The problem: Once you find the line with "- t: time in" in the data that follows, repeat it and every line after it exactly, through the line with "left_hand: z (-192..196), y".

(Data items)
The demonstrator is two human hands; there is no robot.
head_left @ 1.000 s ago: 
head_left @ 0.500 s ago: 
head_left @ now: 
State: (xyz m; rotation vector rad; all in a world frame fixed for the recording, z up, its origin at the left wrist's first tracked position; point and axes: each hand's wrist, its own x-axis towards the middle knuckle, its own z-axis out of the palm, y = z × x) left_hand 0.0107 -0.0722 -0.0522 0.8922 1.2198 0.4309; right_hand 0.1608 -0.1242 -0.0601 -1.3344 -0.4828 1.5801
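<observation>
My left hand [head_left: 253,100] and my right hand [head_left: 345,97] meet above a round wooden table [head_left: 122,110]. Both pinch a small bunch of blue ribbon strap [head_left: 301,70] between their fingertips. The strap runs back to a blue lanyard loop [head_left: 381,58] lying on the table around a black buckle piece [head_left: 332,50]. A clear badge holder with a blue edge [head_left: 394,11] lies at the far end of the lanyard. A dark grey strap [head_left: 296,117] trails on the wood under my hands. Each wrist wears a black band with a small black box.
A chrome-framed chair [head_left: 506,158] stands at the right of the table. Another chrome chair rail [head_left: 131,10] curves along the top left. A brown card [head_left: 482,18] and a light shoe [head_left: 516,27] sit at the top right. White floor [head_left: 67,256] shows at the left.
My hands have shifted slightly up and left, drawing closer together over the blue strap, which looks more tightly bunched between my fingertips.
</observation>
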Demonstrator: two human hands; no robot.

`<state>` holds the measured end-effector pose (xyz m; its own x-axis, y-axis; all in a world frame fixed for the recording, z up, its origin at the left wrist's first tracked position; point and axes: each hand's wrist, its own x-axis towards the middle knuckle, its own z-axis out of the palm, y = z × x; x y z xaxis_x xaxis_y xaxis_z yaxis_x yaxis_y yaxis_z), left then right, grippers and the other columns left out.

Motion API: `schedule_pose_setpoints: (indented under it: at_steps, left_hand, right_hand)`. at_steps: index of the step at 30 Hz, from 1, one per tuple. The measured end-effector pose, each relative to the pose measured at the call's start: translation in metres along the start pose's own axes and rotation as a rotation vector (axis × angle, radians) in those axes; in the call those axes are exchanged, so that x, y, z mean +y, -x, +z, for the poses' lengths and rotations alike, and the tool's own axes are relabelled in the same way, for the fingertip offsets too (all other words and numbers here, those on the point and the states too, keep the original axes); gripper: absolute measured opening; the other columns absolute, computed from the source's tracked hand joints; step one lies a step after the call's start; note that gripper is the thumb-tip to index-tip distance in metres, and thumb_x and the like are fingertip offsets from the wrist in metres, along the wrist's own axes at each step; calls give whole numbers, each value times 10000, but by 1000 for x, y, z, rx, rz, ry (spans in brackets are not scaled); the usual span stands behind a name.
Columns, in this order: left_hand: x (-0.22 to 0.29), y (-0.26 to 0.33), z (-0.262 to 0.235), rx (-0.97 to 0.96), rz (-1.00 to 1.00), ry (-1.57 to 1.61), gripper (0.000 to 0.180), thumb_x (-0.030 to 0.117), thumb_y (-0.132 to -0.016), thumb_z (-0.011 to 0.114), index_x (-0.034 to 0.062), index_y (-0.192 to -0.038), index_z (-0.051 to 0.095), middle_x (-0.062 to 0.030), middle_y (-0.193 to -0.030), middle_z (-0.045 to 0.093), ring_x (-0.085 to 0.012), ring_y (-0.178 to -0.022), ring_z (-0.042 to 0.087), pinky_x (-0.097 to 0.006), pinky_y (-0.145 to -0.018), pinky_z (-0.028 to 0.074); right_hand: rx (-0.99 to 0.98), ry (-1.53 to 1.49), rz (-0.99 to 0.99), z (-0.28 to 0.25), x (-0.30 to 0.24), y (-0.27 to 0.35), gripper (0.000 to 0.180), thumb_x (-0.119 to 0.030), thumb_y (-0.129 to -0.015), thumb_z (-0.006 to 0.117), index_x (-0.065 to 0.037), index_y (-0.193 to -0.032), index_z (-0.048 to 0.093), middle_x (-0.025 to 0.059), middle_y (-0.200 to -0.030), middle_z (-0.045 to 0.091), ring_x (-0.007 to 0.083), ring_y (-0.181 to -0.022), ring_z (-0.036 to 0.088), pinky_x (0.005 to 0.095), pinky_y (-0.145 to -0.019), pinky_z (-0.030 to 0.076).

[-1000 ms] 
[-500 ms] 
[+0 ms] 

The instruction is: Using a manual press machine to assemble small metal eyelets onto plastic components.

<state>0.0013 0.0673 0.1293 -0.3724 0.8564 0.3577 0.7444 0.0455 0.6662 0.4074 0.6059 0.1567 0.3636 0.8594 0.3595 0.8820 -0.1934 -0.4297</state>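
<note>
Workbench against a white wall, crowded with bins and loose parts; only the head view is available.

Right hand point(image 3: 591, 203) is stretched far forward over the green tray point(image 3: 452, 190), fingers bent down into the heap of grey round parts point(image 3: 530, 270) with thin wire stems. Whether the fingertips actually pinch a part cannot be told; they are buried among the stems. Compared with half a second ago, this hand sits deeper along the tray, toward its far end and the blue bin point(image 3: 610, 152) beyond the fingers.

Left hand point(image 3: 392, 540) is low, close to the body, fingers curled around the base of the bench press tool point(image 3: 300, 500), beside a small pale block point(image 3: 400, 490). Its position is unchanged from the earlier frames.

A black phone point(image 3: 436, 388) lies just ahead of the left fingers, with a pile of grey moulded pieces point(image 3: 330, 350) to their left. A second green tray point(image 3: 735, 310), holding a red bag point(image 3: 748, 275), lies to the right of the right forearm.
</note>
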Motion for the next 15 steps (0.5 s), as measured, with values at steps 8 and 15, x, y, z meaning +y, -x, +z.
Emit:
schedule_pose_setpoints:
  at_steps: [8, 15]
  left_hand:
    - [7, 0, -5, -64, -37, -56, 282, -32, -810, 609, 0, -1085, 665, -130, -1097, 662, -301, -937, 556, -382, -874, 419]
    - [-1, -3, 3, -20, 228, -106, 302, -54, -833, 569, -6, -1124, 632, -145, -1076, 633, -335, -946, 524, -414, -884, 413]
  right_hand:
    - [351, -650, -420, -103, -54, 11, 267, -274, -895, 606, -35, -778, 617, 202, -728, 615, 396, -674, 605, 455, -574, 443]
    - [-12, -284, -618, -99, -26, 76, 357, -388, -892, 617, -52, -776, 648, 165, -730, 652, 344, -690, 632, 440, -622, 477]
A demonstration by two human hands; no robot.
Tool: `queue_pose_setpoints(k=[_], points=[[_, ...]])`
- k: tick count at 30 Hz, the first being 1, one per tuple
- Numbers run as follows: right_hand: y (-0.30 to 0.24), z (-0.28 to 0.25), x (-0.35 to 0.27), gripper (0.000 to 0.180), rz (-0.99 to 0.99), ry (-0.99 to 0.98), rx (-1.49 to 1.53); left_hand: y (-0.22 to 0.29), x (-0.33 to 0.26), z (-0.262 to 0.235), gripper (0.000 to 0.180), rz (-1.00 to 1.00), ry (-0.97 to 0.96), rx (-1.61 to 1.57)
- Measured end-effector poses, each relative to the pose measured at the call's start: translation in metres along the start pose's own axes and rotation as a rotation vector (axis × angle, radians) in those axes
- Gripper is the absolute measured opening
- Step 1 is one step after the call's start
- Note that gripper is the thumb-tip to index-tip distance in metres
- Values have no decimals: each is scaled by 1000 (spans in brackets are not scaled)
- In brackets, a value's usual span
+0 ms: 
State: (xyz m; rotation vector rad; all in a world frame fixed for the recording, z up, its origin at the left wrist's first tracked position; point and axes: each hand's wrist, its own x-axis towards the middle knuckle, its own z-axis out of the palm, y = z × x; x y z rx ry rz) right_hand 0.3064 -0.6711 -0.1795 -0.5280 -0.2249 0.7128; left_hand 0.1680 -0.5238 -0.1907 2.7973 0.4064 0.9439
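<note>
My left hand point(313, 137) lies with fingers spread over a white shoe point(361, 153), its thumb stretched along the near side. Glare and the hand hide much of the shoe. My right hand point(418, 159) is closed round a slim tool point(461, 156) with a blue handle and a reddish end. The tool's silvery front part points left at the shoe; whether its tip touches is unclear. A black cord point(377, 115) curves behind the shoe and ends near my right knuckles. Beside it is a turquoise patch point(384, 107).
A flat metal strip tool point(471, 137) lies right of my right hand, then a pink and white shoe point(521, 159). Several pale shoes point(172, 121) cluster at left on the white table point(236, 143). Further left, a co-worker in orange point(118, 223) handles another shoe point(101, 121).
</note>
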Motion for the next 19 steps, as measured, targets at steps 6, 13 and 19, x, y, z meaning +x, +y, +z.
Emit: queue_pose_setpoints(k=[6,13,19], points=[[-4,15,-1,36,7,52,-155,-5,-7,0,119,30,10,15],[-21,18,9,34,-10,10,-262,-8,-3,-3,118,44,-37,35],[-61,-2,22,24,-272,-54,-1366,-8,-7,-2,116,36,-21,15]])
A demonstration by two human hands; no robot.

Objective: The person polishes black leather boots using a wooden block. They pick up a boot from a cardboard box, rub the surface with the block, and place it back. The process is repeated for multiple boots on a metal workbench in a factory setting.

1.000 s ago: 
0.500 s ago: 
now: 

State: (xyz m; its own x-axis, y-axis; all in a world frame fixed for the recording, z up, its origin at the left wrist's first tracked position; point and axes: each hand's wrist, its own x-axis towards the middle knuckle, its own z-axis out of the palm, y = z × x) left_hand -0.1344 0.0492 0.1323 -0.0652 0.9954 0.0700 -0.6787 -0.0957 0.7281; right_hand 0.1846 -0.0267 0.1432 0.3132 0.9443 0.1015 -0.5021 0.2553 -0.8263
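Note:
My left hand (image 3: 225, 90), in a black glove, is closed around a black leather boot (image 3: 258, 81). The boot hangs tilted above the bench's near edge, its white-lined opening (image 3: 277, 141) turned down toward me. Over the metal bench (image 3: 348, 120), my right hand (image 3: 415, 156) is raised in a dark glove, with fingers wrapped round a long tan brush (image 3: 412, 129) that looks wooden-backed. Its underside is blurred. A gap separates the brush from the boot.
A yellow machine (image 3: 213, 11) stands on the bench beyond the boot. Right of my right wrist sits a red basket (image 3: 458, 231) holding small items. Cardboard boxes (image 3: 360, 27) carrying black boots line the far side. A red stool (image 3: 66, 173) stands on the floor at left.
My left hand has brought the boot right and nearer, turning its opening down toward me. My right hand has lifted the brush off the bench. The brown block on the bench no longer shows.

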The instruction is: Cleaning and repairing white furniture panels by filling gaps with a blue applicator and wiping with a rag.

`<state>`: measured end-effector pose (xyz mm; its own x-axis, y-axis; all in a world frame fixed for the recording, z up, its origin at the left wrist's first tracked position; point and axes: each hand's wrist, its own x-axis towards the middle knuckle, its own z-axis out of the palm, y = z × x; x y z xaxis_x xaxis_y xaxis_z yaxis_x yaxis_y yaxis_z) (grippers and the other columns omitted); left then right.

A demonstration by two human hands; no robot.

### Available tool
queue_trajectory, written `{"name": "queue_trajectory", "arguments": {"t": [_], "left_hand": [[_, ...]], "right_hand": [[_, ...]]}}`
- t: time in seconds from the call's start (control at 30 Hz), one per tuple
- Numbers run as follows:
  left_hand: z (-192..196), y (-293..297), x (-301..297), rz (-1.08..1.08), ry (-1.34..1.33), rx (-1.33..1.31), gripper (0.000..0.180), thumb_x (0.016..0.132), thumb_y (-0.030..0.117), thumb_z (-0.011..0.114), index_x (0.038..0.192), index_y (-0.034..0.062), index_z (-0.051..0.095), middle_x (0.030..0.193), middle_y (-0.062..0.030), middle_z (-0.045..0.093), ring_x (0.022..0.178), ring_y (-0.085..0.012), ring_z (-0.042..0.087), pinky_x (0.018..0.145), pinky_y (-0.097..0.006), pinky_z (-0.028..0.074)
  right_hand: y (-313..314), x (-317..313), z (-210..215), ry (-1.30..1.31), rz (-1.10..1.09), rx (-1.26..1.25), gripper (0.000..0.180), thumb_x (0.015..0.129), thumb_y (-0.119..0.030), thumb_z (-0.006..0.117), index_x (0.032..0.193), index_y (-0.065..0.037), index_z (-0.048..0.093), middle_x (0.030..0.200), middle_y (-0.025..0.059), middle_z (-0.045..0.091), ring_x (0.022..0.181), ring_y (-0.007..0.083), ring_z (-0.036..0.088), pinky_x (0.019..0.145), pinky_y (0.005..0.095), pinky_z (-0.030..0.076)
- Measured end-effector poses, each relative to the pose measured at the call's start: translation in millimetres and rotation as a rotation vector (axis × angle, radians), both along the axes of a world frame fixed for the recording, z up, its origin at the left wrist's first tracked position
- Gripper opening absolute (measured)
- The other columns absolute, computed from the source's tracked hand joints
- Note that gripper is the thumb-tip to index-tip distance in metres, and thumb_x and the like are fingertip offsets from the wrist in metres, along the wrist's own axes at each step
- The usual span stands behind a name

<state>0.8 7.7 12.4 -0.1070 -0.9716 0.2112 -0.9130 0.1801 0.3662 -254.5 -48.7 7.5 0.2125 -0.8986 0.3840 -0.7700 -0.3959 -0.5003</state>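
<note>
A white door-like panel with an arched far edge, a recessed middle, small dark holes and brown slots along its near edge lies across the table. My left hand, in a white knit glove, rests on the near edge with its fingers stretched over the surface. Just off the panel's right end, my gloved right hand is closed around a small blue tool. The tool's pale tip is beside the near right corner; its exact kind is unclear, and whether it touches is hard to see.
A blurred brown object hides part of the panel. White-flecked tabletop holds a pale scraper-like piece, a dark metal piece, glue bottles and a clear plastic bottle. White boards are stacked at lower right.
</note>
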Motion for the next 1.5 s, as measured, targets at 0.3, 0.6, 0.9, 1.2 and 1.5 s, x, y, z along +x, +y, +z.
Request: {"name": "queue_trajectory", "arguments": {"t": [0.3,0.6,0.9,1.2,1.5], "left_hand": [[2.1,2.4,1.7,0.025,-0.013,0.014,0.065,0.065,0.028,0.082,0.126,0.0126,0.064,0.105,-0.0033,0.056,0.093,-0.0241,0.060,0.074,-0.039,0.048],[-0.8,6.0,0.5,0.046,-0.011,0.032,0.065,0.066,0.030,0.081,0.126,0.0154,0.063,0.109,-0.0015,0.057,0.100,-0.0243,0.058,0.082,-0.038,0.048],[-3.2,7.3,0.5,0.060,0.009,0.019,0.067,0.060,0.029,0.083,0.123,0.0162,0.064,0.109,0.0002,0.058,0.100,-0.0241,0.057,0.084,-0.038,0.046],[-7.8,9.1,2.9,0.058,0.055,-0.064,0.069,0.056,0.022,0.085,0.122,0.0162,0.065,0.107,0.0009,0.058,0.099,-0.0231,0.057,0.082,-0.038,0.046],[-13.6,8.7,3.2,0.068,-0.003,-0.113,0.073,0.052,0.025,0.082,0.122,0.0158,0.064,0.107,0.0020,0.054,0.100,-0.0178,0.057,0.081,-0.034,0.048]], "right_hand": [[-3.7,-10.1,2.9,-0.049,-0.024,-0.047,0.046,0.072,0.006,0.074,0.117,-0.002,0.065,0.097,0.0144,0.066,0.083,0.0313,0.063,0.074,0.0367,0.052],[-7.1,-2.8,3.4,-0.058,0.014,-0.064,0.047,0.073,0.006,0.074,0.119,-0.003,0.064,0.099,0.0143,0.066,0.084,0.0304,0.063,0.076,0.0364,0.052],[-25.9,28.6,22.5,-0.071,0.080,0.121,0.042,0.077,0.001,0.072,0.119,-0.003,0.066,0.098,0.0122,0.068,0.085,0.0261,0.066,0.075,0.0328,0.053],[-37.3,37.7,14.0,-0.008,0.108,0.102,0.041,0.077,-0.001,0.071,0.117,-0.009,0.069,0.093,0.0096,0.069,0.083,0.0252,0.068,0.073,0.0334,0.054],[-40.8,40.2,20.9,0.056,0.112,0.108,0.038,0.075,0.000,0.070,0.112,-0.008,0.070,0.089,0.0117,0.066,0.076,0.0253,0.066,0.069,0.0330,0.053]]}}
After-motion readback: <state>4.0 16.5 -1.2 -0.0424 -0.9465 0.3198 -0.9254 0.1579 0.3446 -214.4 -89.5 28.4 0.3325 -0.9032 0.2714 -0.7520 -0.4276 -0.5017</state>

Reply:
- t: time in seconds from the call's start (control at 30 Hz), one per tuple
- Numbers run as follows:
  left_hand: z (-192..196), y (-293..297), x (-301..297), rz (-1.08..1.08), ry (-1.34..1.33), rx (-1.33..1.31), gripper (0.000..0.180), thumb_x (0.016..0.132), thumb_y (-0.030..0.117), thumb_z (-0.011..0.114), index_x (0.038..0.192), index_y (-0.034..0.062), index_z (-0.051..0.095), middle_x (0.030..0.193), middle_y (-0.062..0.030), middle_z (-0.045..0.093), ring_x (0.022..0.178), ring_y (-0.085..0.012), ring_z (-0.042..0.087), pinky_x (0.018..0.145), pinky_y (-0.097..0.006), pinky_z (-0.028..0.074)

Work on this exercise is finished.